Assignment. This exercise asks for a copy of each line in the records below with the word "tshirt" in it.

BEGIN Dataset excerpts

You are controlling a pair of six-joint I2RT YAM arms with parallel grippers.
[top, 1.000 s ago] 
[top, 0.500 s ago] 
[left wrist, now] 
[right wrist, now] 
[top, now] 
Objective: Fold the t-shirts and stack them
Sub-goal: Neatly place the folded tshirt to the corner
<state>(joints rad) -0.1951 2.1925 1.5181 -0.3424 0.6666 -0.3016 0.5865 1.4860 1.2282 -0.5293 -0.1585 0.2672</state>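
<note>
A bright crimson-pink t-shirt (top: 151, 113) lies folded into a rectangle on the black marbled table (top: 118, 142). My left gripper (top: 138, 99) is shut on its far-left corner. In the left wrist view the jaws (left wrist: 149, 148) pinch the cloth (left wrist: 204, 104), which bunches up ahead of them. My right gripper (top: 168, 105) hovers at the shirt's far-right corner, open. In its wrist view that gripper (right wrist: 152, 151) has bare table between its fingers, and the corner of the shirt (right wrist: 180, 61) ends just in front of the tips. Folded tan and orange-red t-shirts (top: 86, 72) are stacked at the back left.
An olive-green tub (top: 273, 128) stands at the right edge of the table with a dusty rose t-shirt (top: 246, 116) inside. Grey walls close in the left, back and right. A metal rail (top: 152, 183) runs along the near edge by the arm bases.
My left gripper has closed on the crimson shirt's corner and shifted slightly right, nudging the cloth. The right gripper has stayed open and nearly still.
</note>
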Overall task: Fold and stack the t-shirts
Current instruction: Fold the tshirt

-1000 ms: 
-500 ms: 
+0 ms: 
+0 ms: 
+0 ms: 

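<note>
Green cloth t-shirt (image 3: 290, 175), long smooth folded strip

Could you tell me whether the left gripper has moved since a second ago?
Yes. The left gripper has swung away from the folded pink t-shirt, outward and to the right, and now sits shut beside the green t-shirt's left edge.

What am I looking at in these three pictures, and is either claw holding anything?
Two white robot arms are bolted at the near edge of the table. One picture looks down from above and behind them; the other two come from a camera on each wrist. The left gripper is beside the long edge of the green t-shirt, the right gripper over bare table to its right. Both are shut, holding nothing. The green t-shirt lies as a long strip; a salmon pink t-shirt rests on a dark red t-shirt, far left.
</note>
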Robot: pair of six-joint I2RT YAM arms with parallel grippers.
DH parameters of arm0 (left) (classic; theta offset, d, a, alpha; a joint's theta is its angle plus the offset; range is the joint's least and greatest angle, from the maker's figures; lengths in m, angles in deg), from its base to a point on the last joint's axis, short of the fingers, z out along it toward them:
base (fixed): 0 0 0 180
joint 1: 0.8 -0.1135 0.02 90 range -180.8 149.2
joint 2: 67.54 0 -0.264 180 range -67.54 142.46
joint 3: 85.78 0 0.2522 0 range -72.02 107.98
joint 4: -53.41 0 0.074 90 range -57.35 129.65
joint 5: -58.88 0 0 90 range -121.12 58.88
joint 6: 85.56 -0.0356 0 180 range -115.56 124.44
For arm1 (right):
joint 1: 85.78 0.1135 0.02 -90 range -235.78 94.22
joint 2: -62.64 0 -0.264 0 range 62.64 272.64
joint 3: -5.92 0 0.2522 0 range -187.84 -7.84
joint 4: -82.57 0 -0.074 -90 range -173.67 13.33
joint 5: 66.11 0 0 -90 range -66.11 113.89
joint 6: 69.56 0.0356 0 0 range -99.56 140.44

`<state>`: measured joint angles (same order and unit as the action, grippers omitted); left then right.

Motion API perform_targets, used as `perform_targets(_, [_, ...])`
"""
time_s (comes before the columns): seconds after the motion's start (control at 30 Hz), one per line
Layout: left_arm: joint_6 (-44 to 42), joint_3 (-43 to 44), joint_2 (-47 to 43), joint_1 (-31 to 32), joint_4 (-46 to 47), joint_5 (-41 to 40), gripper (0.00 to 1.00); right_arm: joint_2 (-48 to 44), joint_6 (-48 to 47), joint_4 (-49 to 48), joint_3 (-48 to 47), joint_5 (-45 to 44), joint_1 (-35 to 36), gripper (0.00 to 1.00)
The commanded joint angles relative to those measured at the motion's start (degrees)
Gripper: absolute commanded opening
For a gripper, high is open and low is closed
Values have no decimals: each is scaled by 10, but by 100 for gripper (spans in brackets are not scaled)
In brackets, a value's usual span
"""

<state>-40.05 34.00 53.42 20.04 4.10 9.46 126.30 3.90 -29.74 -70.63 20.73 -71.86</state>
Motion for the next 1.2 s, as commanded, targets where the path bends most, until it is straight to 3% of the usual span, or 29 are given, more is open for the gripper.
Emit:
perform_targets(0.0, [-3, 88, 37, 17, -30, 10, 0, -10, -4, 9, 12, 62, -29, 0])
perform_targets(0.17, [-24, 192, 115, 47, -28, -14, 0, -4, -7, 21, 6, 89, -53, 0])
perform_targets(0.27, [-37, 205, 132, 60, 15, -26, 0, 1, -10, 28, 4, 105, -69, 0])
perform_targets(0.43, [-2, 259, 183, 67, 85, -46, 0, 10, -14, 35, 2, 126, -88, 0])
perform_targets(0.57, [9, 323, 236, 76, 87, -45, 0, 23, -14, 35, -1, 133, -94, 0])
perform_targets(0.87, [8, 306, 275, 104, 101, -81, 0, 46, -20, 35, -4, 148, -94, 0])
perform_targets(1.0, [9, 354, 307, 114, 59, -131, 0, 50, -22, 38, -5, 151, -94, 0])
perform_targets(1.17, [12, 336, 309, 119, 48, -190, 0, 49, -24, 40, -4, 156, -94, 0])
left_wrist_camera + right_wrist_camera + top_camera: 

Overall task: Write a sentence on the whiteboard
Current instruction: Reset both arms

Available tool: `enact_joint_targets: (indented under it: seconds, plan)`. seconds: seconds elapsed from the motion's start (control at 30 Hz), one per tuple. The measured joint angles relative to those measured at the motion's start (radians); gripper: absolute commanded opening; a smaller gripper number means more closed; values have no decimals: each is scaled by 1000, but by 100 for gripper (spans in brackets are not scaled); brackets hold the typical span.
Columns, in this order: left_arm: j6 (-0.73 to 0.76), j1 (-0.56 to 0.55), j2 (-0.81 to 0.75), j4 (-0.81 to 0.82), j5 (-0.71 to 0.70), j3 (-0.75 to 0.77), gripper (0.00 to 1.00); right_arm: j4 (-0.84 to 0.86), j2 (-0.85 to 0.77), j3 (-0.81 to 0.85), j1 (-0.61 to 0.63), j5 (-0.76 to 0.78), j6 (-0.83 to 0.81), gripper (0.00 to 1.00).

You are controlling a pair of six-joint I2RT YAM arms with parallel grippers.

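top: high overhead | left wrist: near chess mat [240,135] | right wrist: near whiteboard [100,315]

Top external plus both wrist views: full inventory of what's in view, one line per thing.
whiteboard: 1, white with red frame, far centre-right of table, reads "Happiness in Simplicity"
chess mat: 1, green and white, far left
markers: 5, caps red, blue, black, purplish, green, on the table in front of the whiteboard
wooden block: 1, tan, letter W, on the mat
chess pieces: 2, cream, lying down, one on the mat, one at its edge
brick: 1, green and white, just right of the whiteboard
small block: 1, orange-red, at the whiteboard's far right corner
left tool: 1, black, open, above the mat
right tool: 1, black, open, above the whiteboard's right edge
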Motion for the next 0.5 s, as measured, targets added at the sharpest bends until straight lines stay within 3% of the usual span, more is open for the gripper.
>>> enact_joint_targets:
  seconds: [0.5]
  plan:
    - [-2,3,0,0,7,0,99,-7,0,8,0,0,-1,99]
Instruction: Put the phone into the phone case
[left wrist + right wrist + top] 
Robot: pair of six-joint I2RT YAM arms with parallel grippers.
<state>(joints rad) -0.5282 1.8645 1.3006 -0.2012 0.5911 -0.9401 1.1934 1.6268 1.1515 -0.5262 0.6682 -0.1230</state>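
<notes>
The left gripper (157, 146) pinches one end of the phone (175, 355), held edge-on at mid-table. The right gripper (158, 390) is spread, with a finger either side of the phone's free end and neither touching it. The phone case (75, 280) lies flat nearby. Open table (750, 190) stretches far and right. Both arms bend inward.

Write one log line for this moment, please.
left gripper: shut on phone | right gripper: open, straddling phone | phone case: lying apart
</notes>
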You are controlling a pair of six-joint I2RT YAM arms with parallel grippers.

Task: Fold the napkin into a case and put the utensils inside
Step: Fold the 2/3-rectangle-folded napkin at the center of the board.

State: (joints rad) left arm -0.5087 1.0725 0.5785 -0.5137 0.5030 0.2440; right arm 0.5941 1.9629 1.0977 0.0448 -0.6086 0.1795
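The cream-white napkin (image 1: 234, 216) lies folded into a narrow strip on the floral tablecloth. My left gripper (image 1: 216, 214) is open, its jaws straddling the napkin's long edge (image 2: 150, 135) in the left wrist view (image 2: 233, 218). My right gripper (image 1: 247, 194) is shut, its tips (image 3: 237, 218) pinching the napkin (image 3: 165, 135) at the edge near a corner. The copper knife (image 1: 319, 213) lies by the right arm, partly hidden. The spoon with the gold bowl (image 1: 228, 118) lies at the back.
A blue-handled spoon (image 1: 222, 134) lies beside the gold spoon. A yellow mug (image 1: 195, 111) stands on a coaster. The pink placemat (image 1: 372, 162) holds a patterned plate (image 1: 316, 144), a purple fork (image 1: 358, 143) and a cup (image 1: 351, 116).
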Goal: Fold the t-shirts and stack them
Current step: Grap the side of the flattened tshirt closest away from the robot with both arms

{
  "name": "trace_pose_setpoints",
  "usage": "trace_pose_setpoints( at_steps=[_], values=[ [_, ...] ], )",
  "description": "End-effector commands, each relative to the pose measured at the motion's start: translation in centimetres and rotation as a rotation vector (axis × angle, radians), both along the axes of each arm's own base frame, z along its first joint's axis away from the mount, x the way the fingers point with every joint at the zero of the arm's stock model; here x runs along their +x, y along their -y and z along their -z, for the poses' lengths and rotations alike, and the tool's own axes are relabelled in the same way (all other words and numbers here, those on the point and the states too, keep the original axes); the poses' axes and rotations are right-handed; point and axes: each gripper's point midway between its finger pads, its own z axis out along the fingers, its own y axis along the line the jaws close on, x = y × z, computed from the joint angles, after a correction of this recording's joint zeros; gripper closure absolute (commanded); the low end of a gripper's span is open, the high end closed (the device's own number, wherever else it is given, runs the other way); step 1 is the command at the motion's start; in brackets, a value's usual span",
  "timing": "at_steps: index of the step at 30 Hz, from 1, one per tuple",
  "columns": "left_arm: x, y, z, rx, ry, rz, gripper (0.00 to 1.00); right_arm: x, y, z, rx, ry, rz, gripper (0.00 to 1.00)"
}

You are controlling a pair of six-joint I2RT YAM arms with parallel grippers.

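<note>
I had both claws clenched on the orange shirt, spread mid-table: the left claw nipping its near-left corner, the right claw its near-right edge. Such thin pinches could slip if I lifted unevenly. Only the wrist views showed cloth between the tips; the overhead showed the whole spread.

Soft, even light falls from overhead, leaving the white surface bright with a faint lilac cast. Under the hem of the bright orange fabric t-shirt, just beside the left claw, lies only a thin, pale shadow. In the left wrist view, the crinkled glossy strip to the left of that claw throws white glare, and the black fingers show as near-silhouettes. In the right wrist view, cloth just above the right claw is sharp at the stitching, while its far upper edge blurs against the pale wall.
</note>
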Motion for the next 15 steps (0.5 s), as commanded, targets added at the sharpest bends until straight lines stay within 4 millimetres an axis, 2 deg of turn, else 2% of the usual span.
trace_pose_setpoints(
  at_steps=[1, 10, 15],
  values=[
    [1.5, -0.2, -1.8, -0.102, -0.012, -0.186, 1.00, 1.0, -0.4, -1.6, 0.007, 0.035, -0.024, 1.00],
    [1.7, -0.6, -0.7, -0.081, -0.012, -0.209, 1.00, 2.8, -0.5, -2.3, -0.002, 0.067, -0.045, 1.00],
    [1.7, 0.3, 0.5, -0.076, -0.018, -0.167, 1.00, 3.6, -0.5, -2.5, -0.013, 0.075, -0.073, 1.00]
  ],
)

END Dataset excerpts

Exercise solution.
Sub-goal: Neatly place the folded tshirt to the corner
Current instruction: Fold the tshirt
Current step: Grap the side of the flattened tshirt closest away from the robot with both arms

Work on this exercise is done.